According to the Tate analysis, Dalí first painted the setting of the sky, the water and the sand over white priming, then added the dancers, which, as the Tate puts it, “seem to float in the landscape.”
Tate specialists conducted a detailed analysis of the head of the far left figure in the group, employing raking light – a bright light directed from the side to show up details of painting technique. Said the Tate: “…the texture and energy in the paint application that’s apparent in this detail belies the flat, calm appearance of the work as seen from a normal viewing distance.”
The source of the dancers is reportedly a now-lost postcard. Using infrared light analysis, Tate specialists determined that Dalí was able to transfer the postcard image to the panel of wood, outlining the figures and facial details.

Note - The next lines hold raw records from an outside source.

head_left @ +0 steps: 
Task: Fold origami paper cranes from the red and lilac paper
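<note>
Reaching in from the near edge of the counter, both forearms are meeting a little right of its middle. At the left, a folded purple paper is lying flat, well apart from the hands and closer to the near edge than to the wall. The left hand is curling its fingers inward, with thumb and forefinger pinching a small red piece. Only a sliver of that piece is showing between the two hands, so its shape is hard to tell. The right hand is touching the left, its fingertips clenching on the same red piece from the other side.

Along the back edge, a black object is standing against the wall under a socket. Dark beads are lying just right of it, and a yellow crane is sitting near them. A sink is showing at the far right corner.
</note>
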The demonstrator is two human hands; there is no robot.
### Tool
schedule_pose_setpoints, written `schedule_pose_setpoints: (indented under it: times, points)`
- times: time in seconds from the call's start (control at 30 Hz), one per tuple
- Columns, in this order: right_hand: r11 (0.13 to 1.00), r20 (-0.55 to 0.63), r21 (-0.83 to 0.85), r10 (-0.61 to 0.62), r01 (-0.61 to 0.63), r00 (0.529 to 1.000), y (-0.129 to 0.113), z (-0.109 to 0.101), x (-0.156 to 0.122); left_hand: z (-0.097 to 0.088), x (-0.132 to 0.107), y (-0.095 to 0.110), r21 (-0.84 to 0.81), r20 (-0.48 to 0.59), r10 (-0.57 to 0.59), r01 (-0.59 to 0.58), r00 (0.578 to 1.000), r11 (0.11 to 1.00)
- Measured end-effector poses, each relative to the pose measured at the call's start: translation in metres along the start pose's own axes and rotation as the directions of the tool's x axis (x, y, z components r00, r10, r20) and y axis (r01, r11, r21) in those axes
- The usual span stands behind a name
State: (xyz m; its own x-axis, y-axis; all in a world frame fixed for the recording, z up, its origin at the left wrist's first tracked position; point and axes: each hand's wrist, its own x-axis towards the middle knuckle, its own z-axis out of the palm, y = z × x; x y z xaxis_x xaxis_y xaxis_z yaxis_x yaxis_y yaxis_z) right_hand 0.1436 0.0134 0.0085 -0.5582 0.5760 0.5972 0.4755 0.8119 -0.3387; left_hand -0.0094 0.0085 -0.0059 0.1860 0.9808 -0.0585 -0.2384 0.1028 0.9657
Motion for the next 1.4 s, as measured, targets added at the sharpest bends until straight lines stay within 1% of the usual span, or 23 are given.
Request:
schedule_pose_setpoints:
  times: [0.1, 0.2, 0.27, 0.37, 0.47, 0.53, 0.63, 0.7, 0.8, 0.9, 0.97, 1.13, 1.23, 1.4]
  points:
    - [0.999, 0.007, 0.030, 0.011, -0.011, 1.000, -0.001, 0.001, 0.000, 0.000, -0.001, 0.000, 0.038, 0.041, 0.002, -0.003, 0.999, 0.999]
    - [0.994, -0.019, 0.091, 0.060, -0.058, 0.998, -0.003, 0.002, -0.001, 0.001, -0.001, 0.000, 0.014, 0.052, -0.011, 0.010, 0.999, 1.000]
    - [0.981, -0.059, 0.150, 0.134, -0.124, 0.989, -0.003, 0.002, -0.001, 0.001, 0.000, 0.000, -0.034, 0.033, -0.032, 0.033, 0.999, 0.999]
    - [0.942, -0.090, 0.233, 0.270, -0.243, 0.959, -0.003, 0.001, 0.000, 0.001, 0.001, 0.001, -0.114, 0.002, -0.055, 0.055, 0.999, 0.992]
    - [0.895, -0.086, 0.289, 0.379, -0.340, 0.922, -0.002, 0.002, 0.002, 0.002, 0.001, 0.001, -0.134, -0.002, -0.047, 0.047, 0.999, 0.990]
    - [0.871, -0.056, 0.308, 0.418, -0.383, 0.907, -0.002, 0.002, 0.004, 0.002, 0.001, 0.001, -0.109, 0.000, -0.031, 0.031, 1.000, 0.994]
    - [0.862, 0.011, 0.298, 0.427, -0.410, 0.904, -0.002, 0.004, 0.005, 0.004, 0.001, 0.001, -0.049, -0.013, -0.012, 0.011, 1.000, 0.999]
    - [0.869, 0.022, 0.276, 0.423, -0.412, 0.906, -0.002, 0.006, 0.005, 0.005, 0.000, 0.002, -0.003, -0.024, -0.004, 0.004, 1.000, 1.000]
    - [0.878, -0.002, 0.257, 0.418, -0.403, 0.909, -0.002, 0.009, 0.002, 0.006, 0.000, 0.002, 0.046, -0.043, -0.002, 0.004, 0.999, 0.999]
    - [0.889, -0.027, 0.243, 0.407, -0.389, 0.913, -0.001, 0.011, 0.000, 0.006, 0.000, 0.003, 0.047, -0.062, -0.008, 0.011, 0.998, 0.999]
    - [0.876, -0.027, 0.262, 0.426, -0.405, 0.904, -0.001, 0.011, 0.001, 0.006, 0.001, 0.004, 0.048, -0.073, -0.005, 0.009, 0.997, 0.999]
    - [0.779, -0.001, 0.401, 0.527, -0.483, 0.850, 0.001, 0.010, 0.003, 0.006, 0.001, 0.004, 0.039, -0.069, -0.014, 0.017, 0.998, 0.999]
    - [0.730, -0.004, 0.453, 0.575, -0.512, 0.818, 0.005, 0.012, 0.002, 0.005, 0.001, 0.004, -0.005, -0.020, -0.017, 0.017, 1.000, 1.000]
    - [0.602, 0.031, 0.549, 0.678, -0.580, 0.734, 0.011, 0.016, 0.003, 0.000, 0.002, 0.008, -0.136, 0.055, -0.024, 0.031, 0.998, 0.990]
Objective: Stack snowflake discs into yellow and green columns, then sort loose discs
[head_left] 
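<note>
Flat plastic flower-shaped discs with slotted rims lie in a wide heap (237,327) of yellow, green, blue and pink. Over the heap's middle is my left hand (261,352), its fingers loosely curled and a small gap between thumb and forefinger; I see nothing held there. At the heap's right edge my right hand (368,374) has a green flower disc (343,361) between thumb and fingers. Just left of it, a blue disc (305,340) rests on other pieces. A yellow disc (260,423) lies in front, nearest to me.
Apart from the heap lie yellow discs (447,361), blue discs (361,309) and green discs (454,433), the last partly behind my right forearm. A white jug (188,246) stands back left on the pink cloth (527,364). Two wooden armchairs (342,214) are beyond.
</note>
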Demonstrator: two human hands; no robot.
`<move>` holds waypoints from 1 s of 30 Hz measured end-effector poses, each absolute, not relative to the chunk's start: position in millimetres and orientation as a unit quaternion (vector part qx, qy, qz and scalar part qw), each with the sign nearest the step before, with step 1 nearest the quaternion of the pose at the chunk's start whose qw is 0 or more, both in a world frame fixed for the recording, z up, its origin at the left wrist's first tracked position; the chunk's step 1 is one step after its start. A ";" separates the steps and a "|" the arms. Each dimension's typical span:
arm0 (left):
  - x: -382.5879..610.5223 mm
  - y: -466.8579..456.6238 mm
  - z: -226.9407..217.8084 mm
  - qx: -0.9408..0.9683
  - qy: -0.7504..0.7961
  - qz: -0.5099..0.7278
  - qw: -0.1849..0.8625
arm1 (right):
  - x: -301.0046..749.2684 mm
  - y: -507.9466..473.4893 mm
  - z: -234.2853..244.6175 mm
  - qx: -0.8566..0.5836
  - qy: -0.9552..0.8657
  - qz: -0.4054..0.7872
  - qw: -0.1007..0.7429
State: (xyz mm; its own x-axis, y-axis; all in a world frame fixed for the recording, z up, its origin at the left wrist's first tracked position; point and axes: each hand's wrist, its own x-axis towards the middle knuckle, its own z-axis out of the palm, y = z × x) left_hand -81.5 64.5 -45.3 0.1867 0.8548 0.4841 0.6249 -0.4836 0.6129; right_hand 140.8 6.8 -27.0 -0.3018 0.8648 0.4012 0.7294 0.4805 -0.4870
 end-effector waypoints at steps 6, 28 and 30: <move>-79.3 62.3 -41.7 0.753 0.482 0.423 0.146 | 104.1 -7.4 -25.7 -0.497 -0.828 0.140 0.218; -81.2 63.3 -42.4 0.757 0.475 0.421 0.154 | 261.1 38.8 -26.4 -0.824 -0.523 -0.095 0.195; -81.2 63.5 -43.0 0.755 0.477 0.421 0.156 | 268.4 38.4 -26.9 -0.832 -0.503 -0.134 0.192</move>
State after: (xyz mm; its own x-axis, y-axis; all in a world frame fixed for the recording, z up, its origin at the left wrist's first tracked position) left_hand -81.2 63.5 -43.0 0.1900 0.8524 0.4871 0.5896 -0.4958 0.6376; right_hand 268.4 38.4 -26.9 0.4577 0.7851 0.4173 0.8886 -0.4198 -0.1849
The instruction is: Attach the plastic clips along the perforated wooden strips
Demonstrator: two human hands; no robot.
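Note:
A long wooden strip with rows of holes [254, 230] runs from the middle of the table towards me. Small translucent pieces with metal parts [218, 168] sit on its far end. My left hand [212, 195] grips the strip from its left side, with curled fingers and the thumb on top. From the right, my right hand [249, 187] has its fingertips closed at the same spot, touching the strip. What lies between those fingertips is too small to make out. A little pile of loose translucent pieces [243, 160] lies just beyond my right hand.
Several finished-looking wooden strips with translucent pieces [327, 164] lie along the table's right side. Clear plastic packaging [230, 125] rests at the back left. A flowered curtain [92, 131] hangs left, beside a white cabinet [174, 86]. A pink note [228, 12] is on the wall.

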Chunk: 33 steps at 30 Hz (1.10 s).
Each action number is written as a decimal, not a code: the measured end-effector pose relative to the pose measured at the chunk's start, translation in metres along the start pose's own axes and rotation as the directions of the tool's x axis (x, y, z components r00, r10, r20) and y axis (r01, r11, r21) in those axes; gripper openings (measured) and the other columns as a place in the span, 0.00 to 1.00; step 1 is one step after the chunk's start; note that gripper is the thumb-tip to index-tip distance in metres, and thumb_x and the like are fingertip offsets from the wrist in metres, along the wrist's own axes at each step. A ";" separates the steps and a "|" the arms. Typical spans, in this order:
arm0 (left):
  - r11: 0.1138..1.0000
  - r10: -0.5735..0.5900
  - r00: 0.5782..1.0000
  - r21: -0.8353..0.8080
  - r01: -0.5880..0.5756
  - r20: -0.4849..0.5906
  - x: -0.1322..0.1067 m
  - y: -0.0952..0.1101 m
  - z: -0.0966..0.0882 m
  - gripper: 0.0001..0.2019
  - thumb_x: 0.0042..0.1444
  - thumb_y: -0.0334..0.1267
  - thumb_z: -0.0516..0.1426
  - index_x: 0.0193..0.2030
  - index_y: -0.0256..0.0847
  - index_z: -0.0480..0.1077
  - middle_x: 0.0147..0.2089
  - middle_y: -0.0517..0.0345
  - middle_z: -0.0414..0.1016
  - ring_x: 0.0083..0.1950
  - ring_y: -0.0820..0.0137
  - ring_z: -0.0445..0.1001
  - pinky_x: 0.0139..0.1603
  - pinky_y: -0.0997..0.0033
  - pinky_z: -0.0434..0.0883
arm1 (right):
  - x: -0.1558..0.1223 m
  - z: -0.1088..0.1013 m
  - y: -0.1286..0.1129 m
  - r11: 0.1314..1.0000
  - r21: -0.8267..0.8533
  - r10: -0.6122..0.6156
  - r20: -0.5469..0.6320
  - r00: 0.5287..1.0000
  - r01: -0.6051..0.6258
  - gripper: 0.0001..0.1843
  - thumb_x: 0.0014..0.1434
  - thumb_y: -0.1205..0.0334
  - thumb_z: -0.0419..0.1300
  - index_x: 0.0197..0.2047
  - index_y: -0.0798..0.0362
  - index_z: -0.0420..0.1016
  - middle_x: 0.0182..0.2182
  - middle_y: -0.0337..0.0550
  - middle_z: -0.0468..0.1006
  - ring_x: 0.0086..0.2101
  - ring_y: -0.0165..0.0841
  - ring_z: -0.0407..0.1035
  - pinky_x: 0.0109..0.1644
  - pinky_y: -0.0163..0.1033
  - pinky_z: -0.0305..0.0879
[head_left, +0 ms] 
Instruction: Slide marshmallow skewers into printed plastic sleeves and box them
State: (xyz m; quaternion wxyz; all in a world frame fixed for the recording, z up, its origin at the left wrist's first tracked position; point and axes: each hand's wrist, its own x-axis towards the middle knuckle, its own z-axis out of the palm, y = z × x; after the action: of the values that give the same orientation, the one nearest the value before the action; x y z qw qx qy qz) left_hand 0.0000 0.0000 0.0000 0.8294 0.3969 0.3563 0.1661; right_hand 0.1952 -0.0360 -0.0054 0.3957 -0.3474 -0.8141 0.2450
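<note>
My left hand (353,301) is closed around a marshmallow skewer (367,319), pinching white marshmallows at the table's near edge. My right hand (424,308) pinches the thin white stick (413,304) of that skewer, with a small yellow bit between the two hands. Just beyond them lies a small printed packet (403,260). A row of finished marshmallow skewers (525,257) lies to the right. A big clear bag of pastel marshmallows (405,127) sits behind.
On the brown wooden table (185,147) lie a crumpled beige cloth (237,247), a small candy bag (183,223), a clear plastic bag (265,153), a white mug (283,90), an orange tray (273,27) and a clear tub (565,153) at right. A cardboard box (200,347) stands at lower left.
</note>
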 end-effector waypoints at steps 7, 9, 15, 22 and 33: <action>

High-technology helped uncover Dalí’s sketching: the Tate’s infrared camera “provides a series of small images which are pieced together into a mosaic,” a document notes. “Infrared light penetrates the upper layers of paint and is either absorbed by the black media used for the under drawing, such as pencil, ink, or diluted black paint, or reflected by the white priming layer. This contrasting absorption or reflection is translated into a visible black and white image, which reveals Dalí’s preparatory outlines.”
As a result of ultra-violet light analysis, Tate conservators were able to conclude that “Dalí either used natural resin on its own or mixed with linseed oil paint to create a more liquid media which could be laid down easily and fluidly with a very small brush.”
The central figure is said to be Dalí’s cousin, Carolinetta, whom Dalí featured earlier in his 1934 painting, Apparition of My Cousin Carolinetta on the Beach at Rosas.
The Tate’s microscopic analysis and magnified details illustrated its fluid quality. “Dalí,” the museum notes, “had a sure hand as he laid the paint on the surface. There is not a single mislaid stroke or error in his application.”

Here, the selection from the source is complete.